Geron still waiting for J&J to pull trigger on imetelstat
April 10, 2017
Any investors hoping that Geron’s short-notice conference call this morning signalled a decision from its partner Johnson & Johnson to move forward with imetelstat will be disappointed. Two mid-stage trials of the project have now passed a second interim review, but it seems that J&J is taking its time committing. However, the continued limbo is preferable to the studies being declared futile, and Geron’s stock opened up 17% this morning. The company did not give many details on the analyses of the studies, IMerge in lower-risk myelodysplastic syndromes and IMbark in relapsed or refractory myelofibrosis. But it did say it proposed amendments to the second phase III portion of IMerge and, if J&J opts to continue, enrolment should start in the fourth quarter. Meanwhile, IMbark will carry on unchanged, and J&J will assess its results as they emerge over the next year before making a call. Geron had already dropped the lower 4.7mg/kg dosing arm in IMbark after a previous interim analysis. Chief executive officer John Scarlett believes that the unmet need in myelofibrosis could work in its favour, noting that nothing is approved after progression on Incyte’s Jak inhibitor Jakafi. However, it is now up to J&J which, if it proceeds with imetelstat, will have to do so for all indications, Mr Scarlett said during the call.
Roche gears up for Alk domination
April 10, 2017
Roche’s Alecensa is coming for the Alk inhibitor crown after besting Pfizer’s rival agent Xalkori in the first-line setting. Roche did not give more detailed data from the Alex trial, in Alk-driven non-small cell lung cancer, but the win should cement Alecensa’s position as the best seller in this class. It had already been expected to overtake Xalkori by 2018, according to EvaluatePharma sellside consensus; forecasts for Pfizer’s product have been declining, and could now fall further still. The Alk inhibitor space has become crowded, but Alecensa looks unlikely to be troubled by Novartis’s Zykadia, which has succeeded in a first-line study, but only versus chemotherapy. Meanwhile, brigatinib, developed by Ariad and now owned by Takeda, is due an approval decision in Xalkori failures by the end of April, and is also in a first-line trial, Alta-1L, versus Xalkori. But Alecensa has now become the product to beat, and Roche has some time to make its advantage count.

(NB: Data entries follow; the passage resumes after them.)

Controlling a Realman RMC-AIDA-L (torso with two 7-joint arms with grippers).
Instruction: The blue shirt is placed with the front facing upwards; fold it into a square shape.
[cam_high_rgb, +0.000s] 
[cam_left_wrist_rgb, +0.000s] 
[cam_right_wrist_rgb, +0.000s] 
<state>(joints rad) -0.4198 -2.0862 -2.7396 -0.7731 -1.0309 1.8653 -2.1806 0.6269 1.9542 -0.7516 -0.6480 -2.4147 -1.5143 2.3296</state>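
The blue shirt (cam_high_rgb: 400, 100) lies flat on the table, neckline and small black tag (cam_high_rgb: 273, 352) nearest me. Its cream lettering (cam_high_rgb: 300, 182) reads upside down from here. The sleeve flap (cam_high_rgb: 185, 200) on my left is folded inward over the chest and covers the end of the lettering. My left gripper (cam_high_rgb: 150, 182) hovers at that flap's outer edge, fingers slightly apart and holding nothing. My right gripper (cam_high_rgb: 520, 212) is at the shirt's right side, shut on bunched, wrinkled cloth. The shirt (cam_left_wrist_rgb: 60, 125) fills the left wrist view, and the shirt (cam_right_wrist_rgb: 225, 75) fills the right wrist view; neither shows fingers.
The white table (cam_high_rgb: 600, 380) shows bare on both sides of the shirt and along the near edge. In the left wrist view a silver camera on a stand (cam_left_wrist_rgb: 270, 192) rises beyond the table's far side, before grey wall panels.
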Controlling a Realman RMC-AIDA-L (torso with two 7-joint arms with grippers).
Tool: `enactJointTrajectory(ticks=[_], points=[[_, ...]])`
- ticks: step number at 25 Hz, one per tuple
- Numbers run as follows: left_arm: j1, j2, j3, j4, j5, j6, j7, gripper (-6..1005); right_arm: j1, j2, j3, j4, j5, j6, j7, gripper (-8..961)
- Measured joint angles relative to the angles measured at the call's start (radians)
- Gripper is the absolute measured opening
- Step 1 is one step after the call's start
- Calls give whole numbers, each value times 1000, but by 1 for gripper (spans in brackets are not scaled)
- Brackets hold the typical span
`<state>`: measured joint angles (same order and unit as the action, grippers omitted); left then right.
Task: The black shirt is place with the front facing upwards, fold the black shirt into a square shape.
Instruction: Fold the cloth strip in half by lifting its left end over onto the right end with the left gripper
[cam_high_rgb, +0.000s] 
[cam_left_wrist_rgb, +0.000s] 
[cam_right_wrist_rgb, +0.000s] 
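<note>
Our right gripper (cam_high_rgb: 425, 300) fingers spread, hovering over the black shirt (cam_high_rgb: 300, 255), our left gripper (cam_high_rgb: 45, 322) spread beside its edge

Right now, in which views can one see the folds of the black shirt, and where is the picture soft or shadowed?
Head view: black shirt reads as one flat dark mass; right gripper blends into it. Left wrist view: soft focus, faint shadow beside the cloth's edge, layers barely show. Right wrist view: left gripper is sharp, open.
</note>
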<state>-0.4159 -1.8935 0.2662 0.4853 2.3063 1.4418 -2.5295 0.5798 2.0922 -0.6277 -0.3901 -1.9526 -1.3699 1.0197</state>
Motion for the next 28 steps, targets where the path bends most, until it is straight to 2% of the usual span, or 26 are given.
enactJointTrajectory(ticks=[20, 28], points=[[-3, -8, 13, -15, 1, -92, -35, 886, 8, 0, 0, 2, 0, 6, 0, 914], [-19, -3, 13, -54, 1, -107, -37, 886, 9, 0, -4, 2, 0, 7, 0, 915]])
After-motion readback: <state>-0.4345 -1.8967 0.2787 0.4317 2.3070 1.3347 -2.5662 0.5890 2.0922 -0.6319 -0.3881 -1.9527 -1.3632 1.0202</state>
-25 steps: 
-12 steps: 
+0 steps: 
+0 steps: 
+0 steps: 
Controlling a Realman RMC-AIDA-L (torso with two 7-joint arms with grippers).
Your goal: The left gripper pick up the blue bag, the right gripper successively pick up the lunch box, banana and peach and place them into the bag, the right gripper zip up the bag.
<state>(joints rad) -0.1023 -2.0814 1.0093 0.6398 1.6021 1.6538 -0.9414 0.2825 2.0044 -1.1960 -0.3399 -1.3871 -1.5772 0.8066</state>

Some relief for companies trying the CD123 approach
April 10, 2017
Targeting the CD123 antigen was thrown into doubt by problems at Stemline Therapeutics and Johnson & Johnson, so the resumption of a J&J study should have others trying this approach breathing a little more easily. Chief among these might be Cellectis, whose lead wholly owned asset, UCART123, is an allogeneic CAR versus CD123 – a popular antigen of interest in acute myelogenous leukaemia (AML). The US FDA in February cleared UCART123 to begin a phase I study, though this has yet to get under way. The J&J trial that just resumed concerns the anti-CD123 bispecific JNJ-63709178; last year this study was marked on Clinicaltrials.gov as suspended owing to a serious adverse event, but has now resumed enrolling AML patients. The case of Stemline is curious: two deaths have been associated with its lead asset, a CD123-targeting protein/toxin conjugate coded SL-401, despite a protocol change, yet the FDA has allowed its trial to continue. This suggests that the agency is comfortable with the risks around this target, at least in a setting as intractable as AML, though Cellectis bulls should be cautious: off-tumour effects are likely to be more pronounced with CAR-T than with an antibody.